According to the lawsuit, Wilson had been accused of sexually abusing daycare children at Moore’s previous daycare in Idaho back in 2004. Other abuse and neglect allegations against Moore’s daycare were also substantiated by Idaho CPS investigators. Moore closed the business in Boise and then moved across the border, eventually setting up All Hours Daycare in Snohomish County in 2008.
“Moore’s daycare in Idaho had major violations which should have sent up unmistakable red flags and prevented All Hours Daycare from ever opening in this state,” said one of the children’s attorney’s, Mike Pfau of Pfau Cochran Vertetis Amala PLLC. Pfau said that all of the Idaho records detailing a list of various problems with Moore’s business including Wilson’s past sexual abuse were available to the Department of Early Learning employees had they only followed up. “Washington licensors really dropped the ball,” Pfau said.
The lawsuit also alleged that in addition to negligently licensing the daycare, the State failed to properly investigate a number of complaints in Washington about the All Hours facility.
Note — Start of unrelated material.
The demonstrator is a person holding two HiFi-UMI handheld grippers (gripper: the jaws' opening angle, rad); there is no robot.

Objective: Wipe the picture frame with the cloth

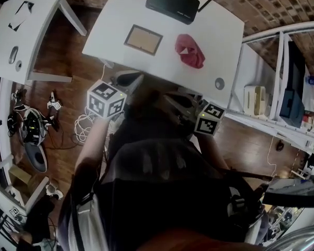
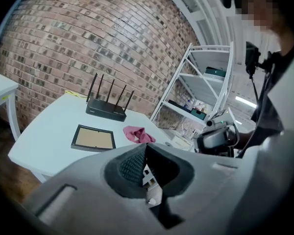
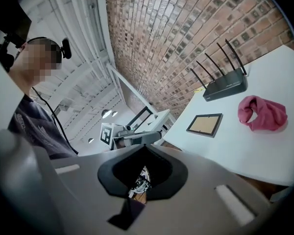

Complaints of improperly restraining children, inadequate supervision, and inappropriate behaviors in Moore’s daycare went largely unaddressed by State licensors. Plaintiffs’ attorney Brad Fulton of Carter & Fulton said that in one instance, Moore’s ex-husband, who was listed as one of All Hours’ child care providers, went into profanity-laced tirades against daycare children, prompting parents to complain.
“Licensors were well aware that All Hours had problems,” Fulton said. “But over a nearly four-year period not one licensor looked deeply enough into the source to either put protective measures in place for the kids attending the daycare or put a stop to the business altogether.”
The 24-hour facility first made news as the recipient of the most state subsidy payments of any daycare in Washington. At one point, Moore received nearly a quarter-million dollars to provide care for children whose parents needed care in off hours, including overnight.
“State officials knew that the kids who attended All Hours Daycare depended on the Department of Early Learning to properly monitor and provide oversight, especially since the daycare was open all the time with limited staff and received so many state dollars every year,” said attorney Darrell Cochran, who also represented the abused children and their families. “Despite knowing the department’s watchful eye was an absolute necessity, daycare licensors failed to act when new complaints against All Hours Daycare came into the office,” Cochran said.
The settlement with the State still has to be approved by a Snohomish County judge, because it involves minors. Pfau said he expects that process to be completed sometime in April.